Я говорю, конечно: «Это недоразумение, сейчас разберемся». А мадам мне отвечает: «О да, мистер Балайеф, разберемся, и, хотя я уверена, что мистер Балайеф — джентльмен, но на всякий случай я предупреждаю мистера Балайеф, что у меня имеется при себе устройство, которое может лишить человека агрессивных намерений на 48 часов». До меня медленно, но доходит.

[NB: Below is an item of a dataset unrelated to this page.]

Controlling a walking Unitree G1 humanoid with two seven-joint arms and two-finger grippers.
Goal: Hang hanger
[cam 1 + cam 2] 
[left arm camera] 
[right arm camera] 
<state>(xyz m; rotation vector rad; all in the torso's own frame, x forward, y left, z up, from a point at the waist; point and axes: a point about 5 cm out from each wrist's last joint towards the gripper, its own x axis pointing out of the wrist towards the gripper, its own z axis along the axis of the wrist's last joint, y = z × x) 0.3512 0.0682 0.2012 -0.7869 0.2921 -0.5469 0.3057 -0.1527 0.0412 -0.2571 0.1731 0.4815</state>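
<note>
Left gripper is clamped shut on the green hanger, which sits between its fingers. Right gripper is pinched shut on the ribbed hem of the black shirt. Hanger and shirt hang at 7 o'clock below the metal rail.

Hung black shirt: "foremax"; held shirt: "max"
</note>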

И как-то так с толку меня сбила ее тирада, что я отступаю на пару шагов и чувствую, что пол у меня под ногами загибается, словно мы в трубе. А из-за спины мадам я слышу какой-то неясный говор. Естественно, я решаю, что надо идти туда, прошу ее повернуть и несколько поторопиться, уверяя, что все будет в порядке. Делаем мы десяток шагов, и вдруг из-за своей спины я тоже слышу разноголосый говор, какие-то искаженные фразы. И узнаю свои собственные уверения насчет порядка, поворота и так далее. Я механически продолжаю идти, и на ходу меня вдруг осеняет: «Батюшки-светы! Мы же попали в главный канал! И это наши собственные слова, обежав всю его четырехкилометровую восьмерку, возвращаются к нам из-за наших спин, искаженные до неузнаваемости тысячекратным отражением!» Видно, Нимцевич похвастал перед гостями полировкой стенок восьмерки и пошел дальше по наружным коридорам, пост у двери на это время деликатно сняли, а я с мадам Ван-Роуэн преспокойно проследовал в самую святая святых! И мы кощунственно топчемся в канале, где через неделю в вакууме забушует основной процесс! Слава богу, у нас на ногах спецобувь, хотя и не первой свежести!

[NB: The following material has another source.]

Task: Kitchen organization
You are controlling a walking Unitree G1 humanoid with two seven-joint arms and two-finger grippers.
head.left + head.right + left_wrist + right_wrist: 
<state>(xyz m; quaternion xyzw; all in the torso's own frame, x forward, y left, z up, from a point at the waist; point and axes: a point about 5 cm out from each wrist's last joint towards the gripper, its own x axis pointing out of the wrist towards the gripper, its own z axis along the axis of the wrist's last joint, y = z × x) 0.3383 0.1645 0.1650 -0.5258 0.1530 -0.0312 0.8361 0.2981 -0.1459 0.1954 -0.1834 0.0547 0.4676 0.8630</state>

Я все это, несколько разбавляя краски, рассказываю мадам Ван-Роуэн, а она ничего, молодец, никаких истерик, спрашивает: «Что же нам следует предпринять, мистер Балайеф?» Что предпринять! Кабы я знал! Искать дверь в темноте бессмысленно, ее шов автоматически заплавляется галлием. В канал ходят с передатчиком, который запрещает закрытие двери.
Раз дверь закрылась, значит, в канале никого нет. Остается ждать, пока нас начнут искать. Но кому придет в голову искать нас здесь? Может, через сутки сообразят, а тем временем как включат восьмерку на предварительную откачку! Я же хронограммы запуска точно не знаю.